L’Assemblée nationale du Sénégal a également marqué son soutien à travers la participation de l’honorable Ousmane Ciss, deuxième vice-président de la Commission du Développement durable et de la Transition écologique.
Le parlementaire a rappelé le rôle central des institutions publiques dans la mise en œuvre des politiques environnementales et dans le suivi des engagements pris en matière de transition écologique.
« Compte tenu de l’urgence climatique, notre responsabilité est d’accompagner toutes les initiatives qui favorisent la résilience des populations.
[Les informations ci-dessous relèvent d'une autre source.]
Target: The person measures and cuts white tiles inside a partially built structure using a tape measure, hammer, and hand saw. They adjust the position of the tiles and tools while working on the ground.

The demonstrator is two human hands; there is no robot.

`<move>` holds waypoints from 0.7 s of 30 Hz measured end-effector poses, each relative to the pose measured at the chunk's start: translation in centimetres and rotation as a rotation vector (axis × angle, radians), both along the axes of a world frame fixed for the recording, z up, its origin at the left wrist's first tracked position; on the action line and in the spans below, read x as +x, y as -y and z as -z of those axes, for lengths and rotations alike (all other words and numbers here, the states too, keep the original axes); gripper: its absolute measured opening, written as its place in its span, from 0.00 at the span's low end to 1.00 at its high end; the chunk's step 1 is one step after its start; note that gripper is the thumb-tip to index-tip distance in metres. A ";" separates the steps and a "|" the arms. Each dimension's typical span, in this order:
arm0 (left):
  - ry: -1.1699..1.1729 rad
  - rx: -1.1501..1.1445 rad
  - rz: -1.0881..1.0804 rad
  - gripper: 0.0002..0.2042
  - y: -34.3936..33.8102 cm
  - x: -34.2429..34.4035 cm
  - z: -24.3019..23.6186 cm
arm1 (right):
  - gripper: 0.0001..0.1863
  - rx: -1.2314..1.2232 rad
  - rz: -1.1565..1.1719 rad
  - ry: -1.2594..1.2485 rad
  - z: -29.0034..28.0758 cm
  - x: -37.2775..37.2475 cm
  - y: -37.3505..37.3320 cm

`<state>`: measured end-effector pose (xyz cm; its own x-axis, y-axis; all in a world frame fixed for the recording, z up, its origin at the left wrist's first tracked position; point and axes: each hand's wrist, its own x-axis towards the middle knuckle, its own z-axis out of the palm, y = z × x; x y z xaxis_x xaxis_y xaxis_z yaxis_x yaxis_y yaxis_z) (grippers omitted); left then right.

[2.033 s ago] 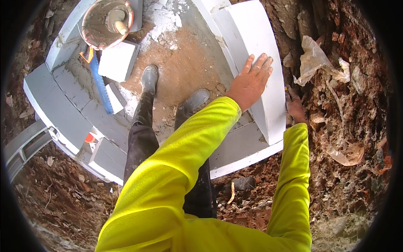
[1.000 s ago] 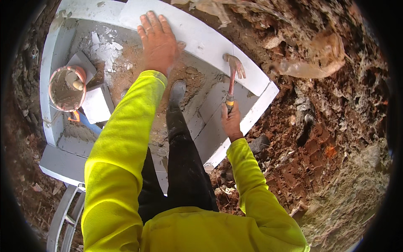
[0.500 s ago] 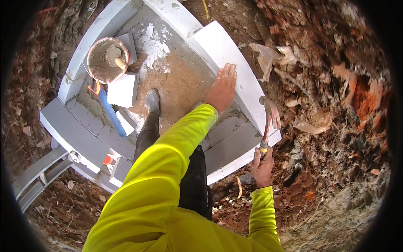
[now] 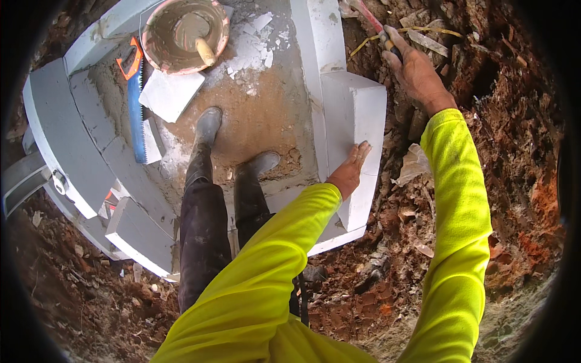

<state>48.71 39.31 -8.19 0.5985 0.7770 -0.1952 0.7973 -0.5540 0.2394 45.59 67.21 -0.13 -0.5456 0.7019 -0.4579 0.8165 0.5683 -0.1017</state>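
Note:
My left hand [image 4: 351, 173] lies flat with fingers stretched out on a pale, light-grey block [image 4: 368, 112] that tops the right-hand wall. Beyond that block's far end, on the right, my right hand [image 4: 417, 74] is closed around the handle of a claw hammer [image 4: 368, 17]. The hammer's head is partly cut off by the view's dark rim. It is held out over the soil, apart from the block. Past the block, the lower wall [image 4: 324, 36] runs away from me along the same side.
A mortar bucket [image 4: 158, 51] with a wooden-handled trowel [image 4: 204, 51] stands far left. Nearby lie a white block offcut [image 4: 171, 94] and a blue handsaw [image 4: 135, 115] with an orange handle. A metal ladder [image 4: 24, 181] leans at left. Rough earth [image 4: 514, 151] surrounds the walls.
My right hand has carried the hammer from the block's near end to beyond its far end. My left hand remains on the block, fingers pointing more to the right. The view has shifted.

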 end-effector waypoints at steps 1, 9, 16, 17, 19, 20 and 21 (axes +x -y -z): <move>0.003 0.008 -0.010 0.24 0.2 0.1 0.4 | 0.27 -0.143 0.013 0.156 0.0 -0.8 0.2; 0.054 0.018 -0.043 0.22 0.1 -0.3 0.2 | 0.26 -0.219 -0.131 0.085 1.2 0.1 -1.9; 0.052 0.026 -0.035 0.21 -0.2 0.2 0.5 | 0.28 -0.583 0.029 0.650 -1.7 -2.9 -0.8; 0.057 0.037 -0.032 0.21 -0.3 0.1 0.5 | 0.28 -0.537 0.030 0.536 -1.8 -2.5 -1.2; 0.053 0.016 -0.013 0.22 0.3 -0.4 0.2 | 0.28 -0.470 0.038 0.300 -1.9 -1.8 -0.2; 0.047 -0.004 0.002 0.22 0.1 -0.5 0.4 | 0.28 -0.393 0.035 0.234 -2.3 -1.5 -0.1; 0.034 -0.027 0.014 0.22 -0.1 -0.8 0.5 | 0.29 -0.385 0.010 0.268 -2.7 -1.9 -0.1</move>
<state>47.87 39.41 -8.65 0.6159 0.7634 -0.1949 0.7807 -0.5581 0.2811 43.68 67.28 2.62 -0.3666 0.4575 -0.8101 0.8479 0.5227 -0.0886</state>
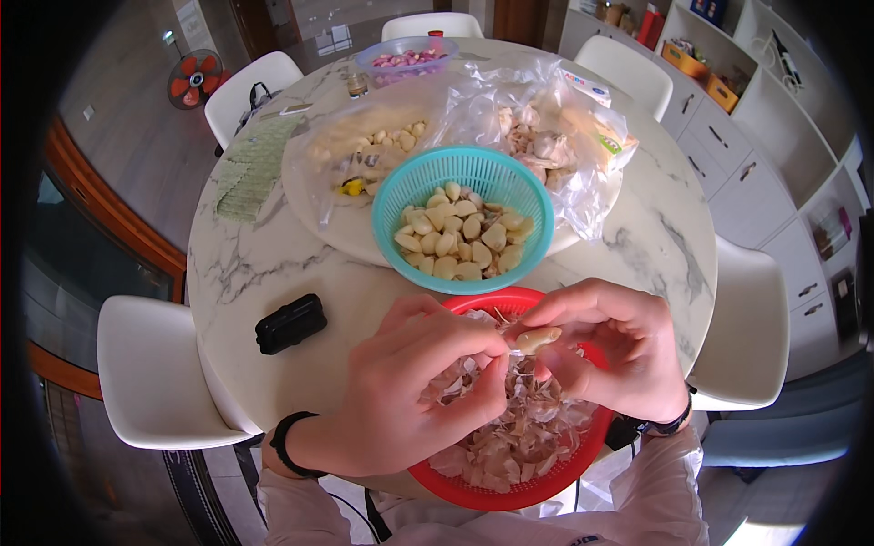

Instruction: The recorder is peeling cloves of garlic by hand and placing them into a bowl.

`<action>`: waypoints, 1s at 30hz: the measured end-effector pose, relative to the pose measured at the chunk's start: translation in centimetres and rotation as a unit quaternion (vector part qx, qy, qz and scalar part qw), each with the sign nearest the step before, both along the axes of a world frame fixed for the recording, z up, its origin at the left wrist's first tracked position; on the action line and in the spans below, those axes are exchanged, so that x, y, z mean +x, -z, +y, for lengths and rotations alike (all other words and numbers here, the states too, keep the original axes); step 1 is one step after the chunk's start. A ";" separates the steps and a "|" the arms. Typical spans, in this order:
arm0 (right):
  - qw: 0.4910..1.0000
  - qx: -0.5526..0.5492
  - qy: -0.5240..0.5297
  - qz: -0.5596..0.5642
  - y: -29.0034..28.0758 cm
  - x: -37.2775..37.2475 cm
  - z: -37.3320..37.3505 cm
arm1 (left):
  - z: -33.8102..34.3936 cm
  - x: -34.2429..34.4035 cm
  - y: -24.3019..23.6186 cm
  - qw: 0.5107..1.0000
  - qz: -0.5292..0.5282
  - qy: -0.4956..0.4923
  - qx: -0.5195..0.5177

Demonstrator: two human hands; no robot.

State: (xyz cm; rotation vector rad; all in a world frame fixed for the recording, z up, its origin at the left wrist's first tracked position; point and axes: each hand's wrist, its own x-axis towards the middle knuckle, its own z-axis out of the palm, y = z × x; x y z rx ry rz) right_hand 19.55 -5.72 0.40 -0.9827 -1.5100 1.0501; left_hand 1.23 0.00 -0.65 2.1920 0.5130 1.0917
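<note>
Between the thumb and fingers of my right hand [619,341] is a pale garlic clove [538,340]. My left hand [419,382] is closed in a pinch at the clove's left end, on a thin whitish bit of garlic skin [515,352]. Both hands are over a red plastic basket [596,452] heaped with dry, papery garlic skins [510,446]. Just beyond it stands a turquoise basket [387,232] with many peeled cloves [464,235] inside.
Past the turquoise basket lie a clear bag of garlic bulbs [546,146] and another bag with peeled cloves [391,138]. A tub of small reddish pieces [407,60] stands at the far edge. A black case [291,324] and a green cloth [250,177] lie left on the marble table [264,250].
</note>
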 end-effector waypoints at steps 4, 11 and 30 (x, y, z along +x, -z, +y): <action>0.991 -0.071 -0.038 0.105 -0.2 0.3 0.3 | 0.0 -0.3 -0.4 0.998 0.015 0.027 0.047; 0.969 -0.136 -0.126 0.162 -0.9 0.9 0.4 | 0.3 0.3 -0.2 0.990 -0.043 0.028 0.135; 0.963 -0.180 -0.140 0.143 -1.0 1.0 0.3 | 0.3 -0.2 0.2 0.974 0.024 0.026 0.222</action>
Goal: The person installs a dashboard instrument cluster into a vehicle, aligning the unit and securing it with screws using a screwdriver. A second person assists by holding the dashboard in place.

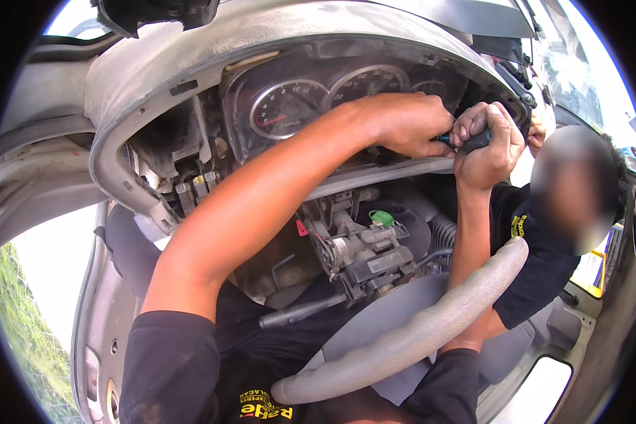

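Observation:
My left hand [420, 127] reaches to the right end of the instrument cluster [275, 106], its fingers closed on something hidden beside a small blue piece. Against it, my right hand [487, 148] grips a blue-and-black tool [479, 140] near the dashboard surround [124, 145]; the tool's tip is hidden. Just beyond my right hand, a co-worker's hand [536, 131] touches the edge of the surround.
Below the dash are the steering column [374, 261] with a stalk [290, 314] and a green tab [380, 217]. The grey steering wheel [403, 339] crosses my right forearm. A co-worker [530, 275] leans in at right. An open doorway shows greenery [18, 297] at left.

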### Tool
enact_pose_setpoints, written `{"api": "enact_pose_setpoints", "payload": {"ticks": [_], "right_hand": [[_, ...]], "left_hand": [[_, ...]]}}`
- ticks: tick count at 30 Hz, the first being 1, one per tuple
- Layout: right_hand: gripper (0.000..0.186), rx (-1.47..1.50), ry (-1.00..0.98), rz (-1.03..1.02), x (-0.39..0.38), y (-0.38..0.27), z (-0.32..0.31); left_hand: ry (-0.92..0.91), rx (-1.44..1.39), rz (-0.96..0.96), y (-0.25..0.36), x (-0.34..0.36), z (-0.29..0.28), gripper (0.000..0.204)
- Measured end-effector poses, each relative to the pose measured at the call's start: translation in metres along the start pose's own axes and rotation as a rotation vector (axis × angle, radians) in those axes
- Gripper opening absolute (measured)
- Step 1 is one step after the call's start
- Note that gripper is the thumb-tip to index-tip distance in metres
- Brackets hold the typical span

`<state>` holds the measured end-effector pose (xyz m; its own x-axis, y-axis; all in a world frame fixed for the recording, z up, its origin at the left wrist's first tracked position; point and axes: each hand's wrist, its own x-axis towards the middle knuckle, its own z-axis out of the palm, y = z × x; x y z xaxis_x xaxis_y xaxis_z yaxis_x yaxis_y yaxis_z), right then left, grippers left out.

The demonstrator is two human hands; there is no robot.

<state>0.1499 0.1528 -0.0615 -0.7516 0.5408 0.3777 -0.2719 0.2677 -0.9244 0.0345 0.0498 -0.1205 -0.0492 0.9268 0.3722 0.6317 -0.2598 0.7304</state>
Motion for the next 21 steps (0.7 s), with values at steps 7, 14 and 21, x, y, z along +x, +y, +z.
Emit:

Les institutions doivent soutenir ces projets à travers un cadre législatif adapté, mais également veiller à l’application effective des mesures déjà adoptées », a-t-il indiqué.
Il a notamment souligné la nécessité d’une coopération régionale renforcée face à des problématiques communes telles que la pollution plastique, l’érosion côtière et la vulnérabilité des villes littorales.
Pour le député, l’installation de centres d’incubation et de formation dans les zones les plus exposées au changement climatique représente une réponse concrète permettant de renforcer l’autonomie économique des jeunes tout en favorisant la protection de l’environnement.
Avec Coastal Futures, les organisateurs ambitionnent de faire émerger une nouvelle génération de leaders climatiques capables d’apporter des réponses innovantes aux défis environnementaux qui touchent l’Afrique de l’Ouest.